Create an Amazon S3 bucket¶
Sign in to the AWS Management Console.
On the home dashboard, search for and select S3.
Select Create bucket.
For Bucket name, enter a name for the bucket.
Configure the settings for your storage bucket or use the default settings.
Select Create bucket.
Search for and select the storage bucket you created.
To create a folder, select Create folder.
Note
We recommend creating this folder as a best practice.
For Folder name, enter the name of the folder where you want to store Apache Iceberg™ tables, and then select Create folder.
Select the folder you created.
Select Copy S3 URI, and then store the URI for later use.
Note
When creating a catalog in Open Catalog, you enter the S3 URI in the Default base location field.
Create a Cloud Storage bucket¶
Sign in to the Google Cloud console as a project editor.
In the navigation menu, select Solutions > All products.
Under Storage, select Cloud Storage.
Select Create.
Under Get Started, enter a name for your Cloud Storage bucket.
Optional: Configure the settings for your storage bucket.
Select Create.
On the Bucket details page, select CREATE FOLDER.
Enter a folder name where you want to store Apache Iceberg™ tables, and then select Create.
On the Bucket details page, next to the name of the folder you created, select Copy, and store the path for later use.
Note
When creating a catalog in Open Catalog, you enter the path to the folder you created in the Default base location field.

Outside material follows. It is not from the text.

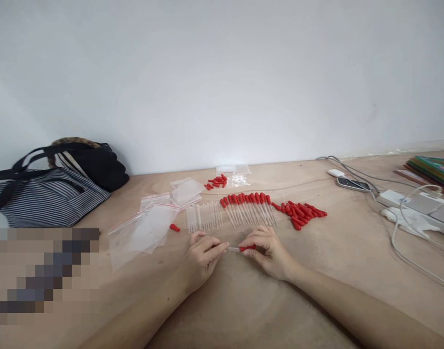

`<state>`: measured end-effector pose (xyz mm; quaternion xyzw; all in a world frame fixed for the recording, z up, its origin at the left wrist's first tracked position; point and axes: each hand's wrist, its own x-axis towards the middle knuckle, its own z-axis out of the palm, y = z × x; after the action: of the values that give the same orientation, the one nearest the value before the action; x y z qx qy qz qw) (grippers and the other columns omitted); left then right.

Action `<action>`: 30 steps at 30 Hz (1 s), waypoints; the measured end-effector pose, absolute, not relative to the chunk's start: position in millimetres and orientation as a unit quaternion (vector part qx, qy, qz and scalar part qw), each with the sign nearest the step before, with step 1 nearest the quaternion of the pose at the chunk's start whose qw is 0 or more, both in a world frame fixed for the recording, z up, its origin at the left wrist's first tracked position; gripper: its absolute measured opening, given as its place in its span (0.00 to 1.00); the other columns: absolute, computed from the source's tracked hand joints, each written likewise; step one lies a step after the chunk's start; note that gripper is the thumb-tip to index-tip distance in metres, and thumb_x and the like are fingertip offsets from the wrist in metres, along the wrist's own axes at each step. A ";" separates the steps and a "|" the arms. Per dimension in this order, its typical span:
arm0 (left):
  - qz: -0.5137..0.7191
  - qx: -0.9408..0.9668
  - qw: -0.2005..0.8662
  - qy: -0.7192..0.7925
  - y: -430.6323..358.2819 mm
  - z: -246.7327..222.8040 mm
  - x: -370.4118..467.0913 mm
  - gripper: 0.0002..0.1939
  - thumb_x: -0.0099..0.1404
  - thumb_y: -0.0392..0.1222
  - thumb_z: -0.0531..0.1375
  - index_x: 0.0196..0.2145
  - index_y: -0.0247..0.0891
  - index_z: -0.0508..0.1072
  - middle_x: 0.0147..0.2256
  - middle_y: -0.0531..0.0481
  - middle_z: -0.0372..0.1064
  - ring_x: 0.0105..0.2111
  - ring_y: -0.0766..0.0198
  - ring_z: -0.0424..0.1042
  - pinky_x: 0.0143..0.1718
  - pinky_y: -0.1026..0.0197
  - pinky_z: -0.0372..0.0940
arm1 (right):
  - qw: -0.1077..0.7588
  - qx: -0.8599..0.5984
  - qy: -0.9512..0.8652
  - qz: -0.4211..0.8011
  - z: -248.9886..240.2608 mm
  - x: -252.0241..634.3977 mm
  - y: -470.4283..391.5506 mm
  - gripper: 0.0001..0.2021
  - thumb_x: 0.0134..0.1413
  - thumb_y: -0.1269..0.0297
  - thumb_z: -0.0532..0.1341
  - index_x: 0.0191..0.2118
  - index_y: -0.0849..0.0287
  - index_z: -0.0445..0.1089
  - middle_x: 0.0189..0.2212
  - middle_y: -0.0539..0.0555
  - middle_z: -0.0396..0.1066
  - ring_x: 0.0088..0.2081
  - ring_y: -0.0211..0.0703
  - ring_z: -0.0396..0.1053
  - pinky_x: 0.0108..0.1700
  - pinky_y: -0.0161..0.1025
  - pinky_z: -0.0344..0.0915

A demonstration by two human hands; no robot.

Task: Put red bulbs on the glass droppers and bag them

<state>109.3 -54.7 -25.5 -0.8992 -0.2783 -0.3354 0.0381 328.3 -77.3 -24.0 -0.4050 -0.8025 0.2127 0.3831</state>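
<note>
A clear tube [234,249] lies between the two hands, just above the near middle of the table [316,300], roughly level and running left to right. The left hand [204,254] is nearly closed, pinching the tube's left end between thumb and fingertips. The right hand [267,252] is partly closed, its thumb and fingers around a red cap [247,247] that meets the tube's right end.

Just beyond the hands, a row of capped tubes [249,211] fans out, red ends pointing far. To its left stands a row of plain tubes [207,215], laid flat side by side; to its right is a heap of red caps [302,213]. A single loose cap [174,227] rests left of the plain tubes, near some overlapping plastic bags [149,230]. Farther off, towards the wall [222,87], are a few smaller red pieces [217,181] beside shiny clear sticks [238,180].

At the far left sits a striped bag [54,198] with a dark bundle [105,169] behind it. On the right are pale cables [396,240], a small dark-faced device [353,184] and a stack of colourful sheets [433,169].
</note>
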 end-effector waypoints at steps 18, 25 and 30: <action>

Create a Microsoft Azure container¶
To create a Microsoft Azure container for your Apache Iceberg tables, use one of the following Azure cloud storage services:
Blob storage
Data Lake Storage Gen2
General-purpose v1
General-purpose v2
These services are the Azure cloud storage services that Open Catalog supports for storage integrations. A storage integration is an Open Catalog object that stores a generated identity and access management (IAM) entity for your external cloud storage and is created when you create a catalog.
Step 1: Create a storage account¶
Sign in to Azure.
On the home dashboard, search for and select Storage account.
Select + Create.
For Resource group, select a resource group for your storage account or select Create new to create a new resource group.
For Storage account name, enter a name for your storage account.
Optional: Enable hierarchical namespace to use the storage account for Azure Data Lake Storage Gen2 workloads. For more information, see Create a storage account.
Optional: Configure the settings for your storage account.
Select Review + create.
Select Create.
Step 2: Create a container in your storage account¶
In Azure, navigate to the storage account you created.
From the menu on the left, Select Data storage.
Under Data storage, select Containers.
Select + Container.
Enter a name for your container, and then select Create.
Copy and save the name of your container. You need to specify this name when you create a catalog in Open Catalog.
Optional: If you’re using a hierarchical namespace and need to add a directory:
a. Select the container you created.
b. Select + Add Directory.
c. Enter a name for the directory, and then select Save.
d. Copy and save the name of this directory. You need to specify this name when you create a catalog in Open Catalog.
Step 3: Copy the endpoint path to your container¶
In Azure, navigate to the storage account you created.
From the menu on the left, select Settings.
Under Settings, select Endpoints.
Copy and store the path to the primary endpoint for your container:
If you’re using blob storage, under Blob service, select the Copy to clipboard icon for the Primary endpoint: Blob service field.
If you’re using Azure Data Lake Storage, under Data Lake Storage, select the Copy to clipboard icon for the Primary endpoint: Data Lake Storage field.
Note
When creating a catalog in Open Catalog, you enter the path to the primary endpoint for your container in the Default base location field. The steps for creating a catalog in Open Catalog include instructions for how to format this path into the required format for the Default base location field.